* [YOUR ASSIGNMENT]: Start the output with the opening line of the listing below and continue, reproducing each line exactly, up to and including the line that contains "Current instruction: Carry".

* [GIVEN RECORDS]:
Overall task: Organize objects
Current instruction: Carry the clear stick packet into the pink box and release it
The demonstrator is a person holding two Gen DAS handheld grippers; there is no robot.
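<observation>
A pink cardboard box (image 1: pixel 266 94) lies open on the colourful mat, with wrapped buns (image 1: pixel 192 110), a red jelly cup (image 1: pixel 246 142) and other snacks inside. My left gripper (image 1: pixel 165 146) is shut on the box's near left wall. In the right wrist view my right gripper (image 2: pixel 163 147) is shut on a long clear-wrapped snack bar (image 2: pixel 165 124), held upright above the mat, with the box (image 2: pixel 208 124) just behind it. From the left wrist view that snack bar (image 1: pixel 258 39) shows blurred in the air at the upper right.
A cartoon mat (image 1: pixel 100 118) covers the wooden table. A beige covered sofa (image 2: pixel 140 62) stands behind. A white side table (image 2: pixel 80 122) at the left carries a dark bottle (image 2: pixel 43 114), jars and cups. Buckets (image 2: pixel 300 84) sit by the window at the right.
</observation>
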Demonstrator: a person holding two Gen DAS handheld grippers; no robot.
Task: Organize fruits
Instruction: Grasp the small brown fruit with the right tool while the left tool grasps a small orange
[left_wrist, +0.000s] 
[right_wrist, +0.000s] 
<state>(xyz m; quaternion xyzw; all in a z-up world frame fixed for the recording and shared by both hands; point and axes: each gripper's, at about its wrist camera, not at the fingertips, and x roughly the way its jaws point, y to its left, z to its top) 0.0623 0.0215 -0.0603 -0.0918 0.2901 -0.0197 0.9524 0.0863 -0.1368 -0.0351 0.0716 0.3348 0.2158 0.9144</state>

* [RESPONSE TO THIS TASK]:
Overall task: Organize objects
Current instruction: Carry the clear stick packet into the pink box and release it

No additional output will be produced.